== Segment start ==

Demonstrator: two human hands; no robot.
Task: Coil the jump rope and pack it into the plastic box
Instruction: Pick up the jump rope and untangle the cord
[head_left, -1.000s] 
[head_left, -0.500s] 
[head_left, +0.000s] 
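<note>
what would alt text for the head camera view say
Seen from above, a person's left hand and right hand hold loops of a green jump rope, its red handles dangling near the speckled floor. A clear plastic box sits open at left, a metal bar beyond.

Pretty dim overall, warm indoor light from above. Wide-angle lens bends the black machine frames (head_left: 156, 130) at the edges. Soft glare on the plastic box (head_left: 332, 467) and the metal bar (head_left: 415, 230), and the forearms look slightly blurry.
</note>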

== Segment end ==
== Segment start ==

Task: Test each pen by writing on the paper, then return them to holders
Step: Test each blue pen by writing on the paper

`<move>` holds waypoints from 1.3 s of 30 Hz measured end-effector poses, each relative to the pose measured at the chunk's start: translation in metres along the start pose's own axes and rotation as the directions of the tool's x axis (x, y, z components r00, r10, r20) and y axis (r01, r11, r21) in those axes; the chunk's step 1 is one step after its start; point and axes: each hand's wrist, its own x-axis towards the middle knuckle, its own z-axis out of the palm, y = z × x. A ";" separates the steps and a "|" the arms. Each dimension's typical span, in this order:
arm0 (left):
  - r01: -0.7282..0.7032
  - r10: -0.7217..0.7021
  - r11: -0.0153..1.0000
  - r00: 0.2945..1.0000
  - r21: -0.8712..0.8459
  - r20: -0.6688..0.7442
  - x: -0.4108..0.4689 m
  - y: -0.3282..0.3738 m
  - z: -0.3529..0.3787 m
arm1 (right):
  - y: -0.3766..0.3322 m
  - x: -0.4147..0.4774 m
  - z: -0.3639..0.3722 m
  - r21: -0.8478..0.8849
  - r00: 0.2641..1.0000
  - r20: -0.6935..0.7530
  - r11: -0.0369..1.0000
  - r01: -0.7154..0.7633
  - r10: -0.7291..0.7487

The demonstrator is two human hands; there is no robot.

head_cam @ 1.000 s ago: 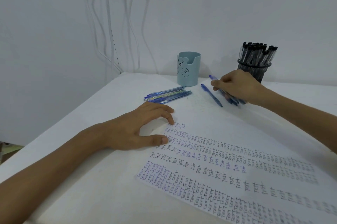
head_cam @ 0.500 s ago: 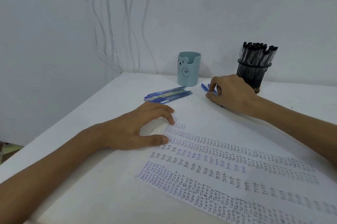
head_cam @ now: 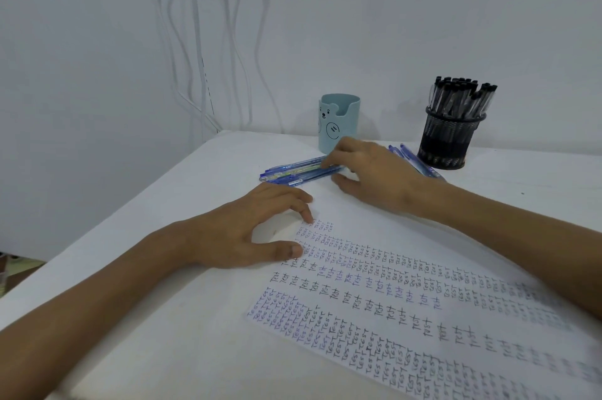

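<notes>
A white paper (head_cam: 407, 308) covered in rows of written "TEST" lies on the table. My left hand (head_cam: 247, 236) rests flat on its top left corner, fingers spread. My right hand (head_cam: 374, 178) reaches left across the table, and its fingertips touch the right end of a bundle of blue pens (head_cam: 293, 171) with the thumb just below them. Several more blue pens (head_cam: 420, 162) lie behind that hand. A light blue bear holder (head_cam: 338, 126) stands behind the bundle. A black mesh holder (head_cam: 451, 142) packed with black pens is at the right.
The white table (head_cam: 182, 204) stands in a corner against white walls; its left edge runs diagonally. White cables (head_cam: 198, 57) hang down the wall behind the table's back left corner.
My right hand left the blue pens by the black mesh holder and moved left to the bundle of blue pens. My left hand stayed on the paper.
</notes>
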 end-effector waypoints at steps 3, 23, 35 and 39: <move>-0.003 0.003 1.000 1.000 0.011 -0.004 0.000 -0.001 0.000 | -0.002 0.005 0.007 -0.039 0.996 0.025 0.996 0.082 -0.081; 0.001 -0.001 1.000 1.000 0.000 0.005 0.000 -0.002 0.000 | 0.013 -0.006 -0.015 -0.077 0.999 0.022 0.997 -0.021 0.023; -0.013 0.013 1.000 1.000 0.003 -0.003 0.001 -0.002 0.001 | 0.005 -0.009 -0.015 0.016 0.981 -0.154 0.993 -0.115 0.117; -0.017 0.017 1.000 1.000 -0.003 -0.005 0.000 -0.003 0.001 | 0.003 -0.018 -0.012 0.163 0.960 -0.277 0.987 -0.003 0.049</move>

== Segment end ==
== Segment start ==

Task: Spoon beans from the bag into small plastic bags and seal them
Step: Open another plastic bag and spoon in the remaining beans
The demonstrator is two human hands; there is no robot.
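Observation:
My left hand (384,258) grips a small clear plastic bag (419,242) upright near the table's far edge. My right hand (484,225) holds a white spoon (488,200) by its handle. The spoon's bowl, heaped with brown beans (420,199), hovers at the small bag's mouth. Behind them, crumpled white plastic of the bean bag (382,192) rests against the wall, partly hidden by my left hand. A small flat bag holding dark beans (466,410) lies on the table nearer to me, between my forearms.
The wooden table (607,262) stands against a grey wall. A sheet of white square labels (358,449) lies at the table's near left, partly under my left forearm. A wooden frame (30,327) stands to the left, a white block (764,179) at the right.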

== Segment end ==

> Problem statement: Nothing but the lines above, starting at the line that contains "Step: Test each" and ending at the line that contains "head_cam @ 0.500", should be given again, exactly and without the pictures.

> Exercise answer:
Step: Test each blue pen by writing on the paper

`<move>` holds waypoints from 1.3 s of 30 Hz measured end-effector poses, each relative to the pose measured at the chunk's start: translation in metres along the start pose's own axes and rotation as the directions of the tool's x axis (x, y, z components r00, r10, r20) and y axis (r01, r11, r21) in those axes; the chunk's step 1 is one step after its start; point and axes: each hand's wrist, its own x-axis towards the middle knuckle, its own z-axis out of the palm, y = z × x. A ";" separates the steps and a "|" the arms. Each dimension's typical span, in this order:
arm0 (left):
  - r01: -0.7282..0.7032
  - r10: -0.7217..0.7021
  - r11: -0.0153..1.0000
  - r00: 0.2945..1.0000
  - r21: -0.8712..0.8459
  - r20: -0.6688..0.7442
  - x: -0.4108..0.4689 m
  - y: -0.3282..0.3738 m
  - z: -0.3529..0.3787 m
arm1 (right):
  - y: -0.3766..0.3322 m
  - x: -0.4147..0.4774 m
  - z: -0.3639..0.3722 m
  - r21: -0.8478..0.8849
  - r00: 0.2641..1.0000
  - r20: -0.6935..0.7530
  - r11: -0.0369..1.0000
  - r01: -0.7154..0.7633
  - r10: -0.7291..0.7487

The demonstrator is two human hands; there is no robot.

head_cam @ 1.000 s ago: 
head_cam @ 0.500 s ago: 

No additional answer text is required.